Are Faculty Surveys Biased?

Are Faculty Surveys Biased?

Angie Miller and Amber Dumford — A recently presented paper at the American Educational Research Association used Faculty Survey of Student Engagement (FSSE) data to investigate the impact of social desirability bias on faculty survey responses.  Social desirability bias, or the tendency for survey respondents to provide answers that cast them in a favorable manner, has long been a concern for surveys of sensitive or taboo topics like drug use or sexual behaviors.  However, there is mixed evidence for the presence of social desirability bias in student self-report surveys, including previous research looking at social desirability bias on NSSE (Miller, 2012).  Data from a subsample of faculty at 18 institutions participating in the 2014 FSSE administration suggested that, in general, social desirability bias does not have a major effect on survey responses.  However, faculty responses on the Effective Teaching Practices Scale may be somewhat influenced by social desirability bias.  This may be due to the similarity between the items in this scale and those found on course evaluations.  Recent controversy surrounding bias in course evaluations, as well as their high-stakes nature, might portray these seemingly innocuous items as contentious for some faculty.

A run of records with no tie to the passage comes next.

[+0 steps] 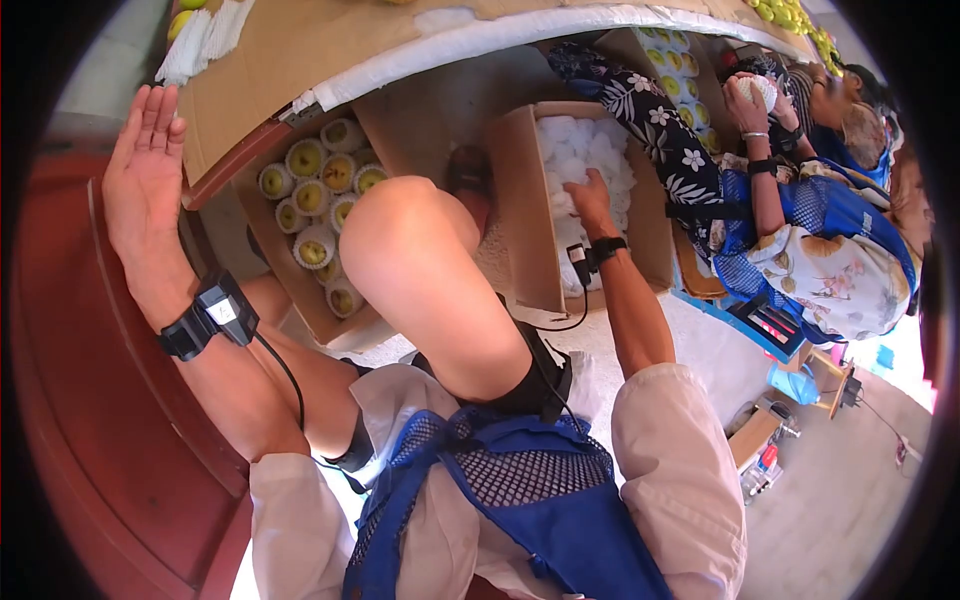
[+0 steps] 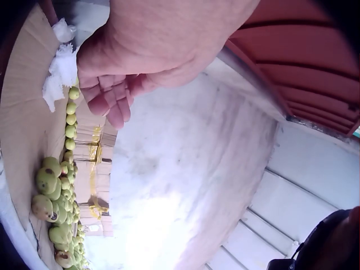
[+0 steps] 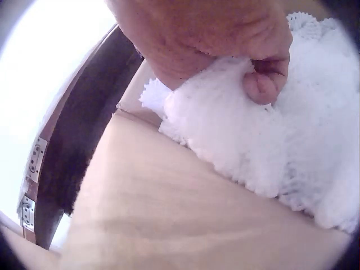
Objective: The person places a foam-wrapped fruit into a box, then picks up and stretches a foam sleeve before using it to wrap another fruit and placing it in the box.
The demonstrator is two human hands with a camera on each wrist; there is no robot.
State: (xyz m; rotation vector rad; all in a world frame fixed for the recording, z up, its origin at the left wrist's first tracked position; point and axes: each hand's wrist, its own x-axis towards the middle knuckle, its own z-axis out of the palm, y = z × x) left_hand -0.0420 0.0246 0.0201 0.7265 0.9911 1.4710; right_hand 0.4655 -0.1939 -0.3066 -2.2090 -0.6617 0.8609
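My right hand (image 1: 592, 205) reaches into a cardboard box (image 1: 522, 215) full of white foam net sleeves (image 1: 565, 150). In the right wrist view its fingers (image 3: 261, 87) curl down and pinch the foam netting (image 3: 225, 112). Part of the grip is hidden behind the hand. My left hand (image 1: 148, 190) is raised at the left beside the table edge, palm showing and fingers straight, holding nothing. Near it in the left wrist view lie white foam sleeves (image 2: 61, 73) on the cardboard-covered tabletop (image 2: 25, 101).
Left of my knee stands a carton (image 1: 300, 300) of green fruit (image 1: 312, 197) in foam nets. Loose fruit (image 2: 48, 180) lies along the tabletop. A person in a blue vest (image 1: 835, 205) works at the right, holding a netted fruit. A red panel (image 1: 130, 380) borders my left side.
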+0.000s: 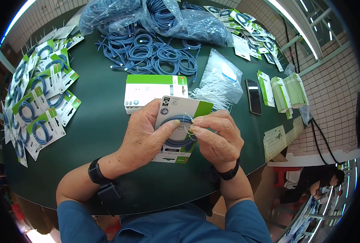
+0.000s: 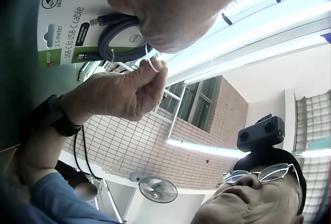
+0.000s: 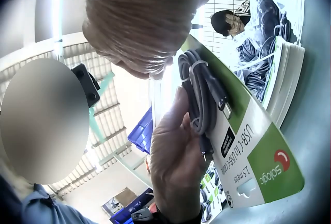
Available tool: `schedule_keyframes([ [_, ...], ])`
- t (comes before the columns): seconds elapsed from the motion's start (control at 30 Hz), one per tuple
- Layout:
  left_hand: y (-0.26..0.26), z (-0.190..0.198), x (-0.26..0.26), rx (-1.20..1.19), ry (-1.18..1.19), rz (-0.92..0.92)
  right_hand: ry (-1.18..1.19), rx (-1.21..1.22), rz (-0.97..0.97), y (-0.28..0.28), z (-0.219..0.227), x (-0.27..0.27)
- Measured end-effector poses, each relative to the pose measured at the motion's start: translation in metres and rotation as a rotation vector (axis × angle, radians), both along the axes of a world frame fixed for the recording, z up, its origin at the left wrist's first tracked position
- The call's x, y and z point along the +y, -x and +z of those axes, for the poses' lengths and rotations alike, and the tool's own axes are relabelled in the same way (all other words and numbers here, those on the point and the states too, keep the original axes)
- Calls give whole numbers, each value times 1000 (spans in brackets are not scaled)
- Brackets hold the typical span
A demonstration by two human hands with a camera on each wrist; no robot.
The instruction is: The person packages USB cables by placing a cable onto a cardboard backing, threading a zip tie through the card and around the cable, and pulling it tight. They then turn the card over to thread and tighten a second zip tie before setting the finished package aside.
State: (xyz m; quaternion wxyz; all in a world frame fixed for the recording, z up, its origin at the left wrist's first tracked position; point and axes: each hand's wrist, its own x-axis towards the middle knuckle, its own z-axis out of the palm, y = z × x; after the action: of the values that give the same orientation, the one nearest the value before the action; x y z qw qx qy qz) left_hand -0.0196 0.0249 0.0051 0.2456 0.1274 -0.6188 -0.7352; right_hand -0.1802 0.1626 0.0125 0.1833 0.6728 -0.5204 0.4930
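A white and green cardboard packaging card (image 1: 186,104) is held up over the table by my left hand (image 1: 137,141). Its thumb presses a coiled blue-grey USB-C cable (image 3: 192,95) against the printed face. At the card's other side, my right hand (image 1: 222,137) pinches a thin white tie (image 2: 153,63) between thumb and fingertips; the tie loops around the coil. A second white tie (image 2: 113,54) shows on the cable in the left wrist view. Just behind the hands lies a stack of similar cards (image 1: 149,90) without cables.
Carded cables (image 1: 42,131) pile up at the left, with more (image 1: 250,30) at the far right. Loose coiled cables (image 1: 151,54) and plastic bags (image 1: 206,28) of cables lie at the back. White ties (image 1: 214,95) spill from a bag. A phone (image 1: 254,97) lies near card stacks (image 1: 295,91).
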Motion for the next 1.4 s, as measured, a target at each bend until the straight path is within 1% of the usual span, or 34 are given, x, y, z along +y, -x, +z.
schedule_keyframes([
  [0.63,0,1,2,-10,-4,1,7,14,-17,1,0,-6],
  [0.73,-1,-2,4,-2,165,36,-24,8,-36,3,0,-9],
  [0.77,-2,-1,4,-2,165,36,-24,8,-35,3,1,-9],
  [0.87,-3,3,5,-22,277,52,-103,-21,-33,4,7,-7],
  [1.03,-1,-3,4,-2,219,34,-97,25,-47,4,10,-7],
  [1.13,0,-4,3,-3,189,58,-118,119,-61,3,12,-6],
  [1.27,1,-5,3,-8,149,51,-107,115,-56,5,9,-7],
  [1.4,0,-4,2,-2,213,39,-137,108,-74,7,13,-7],
])
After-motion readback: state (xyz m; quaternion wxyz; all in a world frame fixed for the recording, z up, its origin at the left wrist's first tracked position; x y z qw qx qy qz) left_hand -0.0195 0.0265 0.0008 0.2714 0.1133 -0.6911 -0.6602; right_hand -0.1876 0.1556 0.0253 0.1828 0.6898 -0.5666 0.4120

While surveys can easily gather large amounts of data, the use of self-reports sometimes leads to concerns about the data quality. To minimize the potential that certain questions will prompt untruthful answers as respondents attempt to provide a socially appropriate response, researchers can examine whether social desirability bias is present in the data. Although encouraging student engagement is not what one might consider a “sensitive” topic, faculty may be aware that answering items in ways that display higher levels of engagement is desired by their institutions and they want to appear to be “good” employees. Therefore, the current study was developed to address the issue of social desirability bias and self-reported engagement behaviors at the faculty level.

For this study, data from the 2014 FSSE administration was used. In addition to the core survey (including FSSE scales and faculty demographics), a sub-sample of 1,574 respondents completed additional experimental items on social desirability (Ray, 1984).  While this was a subset of institutions that participated in FSSE, they were selected by random assignment and the resulting 18 institutions mirrored the overall national landscape when looking at size, Carnegie classification, and control.

A series of ten ordinary least squares (OLS) regression analyses, controlling for certain faculty and institutional characteristics, were conducted. Results from the regression models suggest that in all cases, social desirability bias does not seem to be a major factor in faculty members’ responses to the questions involved in the FSSE scales. For four out of the 10 models, the effect of social desirability is not statistically significant, meaning that social desirability bias is not having an influence on the responses. In the remaining six cases, while there was statistical significance, the sizes of the coefficients suggest that the effects are not practically significant, meaning that a slight influence might be present but is not having a substantive impact on the responses.  Furthermore, the change in explained variance for the models when the social desirability score was entered as the second step was quite small as well, even for the statistically significant models.  This suggests that the other variables in the models are having a much greater influence than that of social desirability.

The only model that had cause for further consideration for bias was the model with Effective Teaching Practices as the outcome variable.  This scale was the most predicted by social desirability scores.  Although still small in magnitude (β = .220), this relationship might be partially explained by the similarity between these items and ones found on course evaluations at many institutions. Faculty might be more likely to over-report how often they do things like “clearly explain course goals and requirements” and “provide prompt and detailed feedback on tests or completed assignments” because when these items are asked of students in the context of course evaluations, there are higher stakes associated with the results. While this is a possible concern for interpreting results from faculty surveys, it should be noted that the practical significance of this connection is low.

For more information, please see the social desirability report in FSSE’s Psychometric Portfolio.

Miller, A.L., & Dumford, A.D.  (2017, April).  Social desirability bias and faculty respondents: Is “good behavior” harming survey results? Paper presented at the Annual Meeting of the American Educational Research Association, San Antonio, Texas.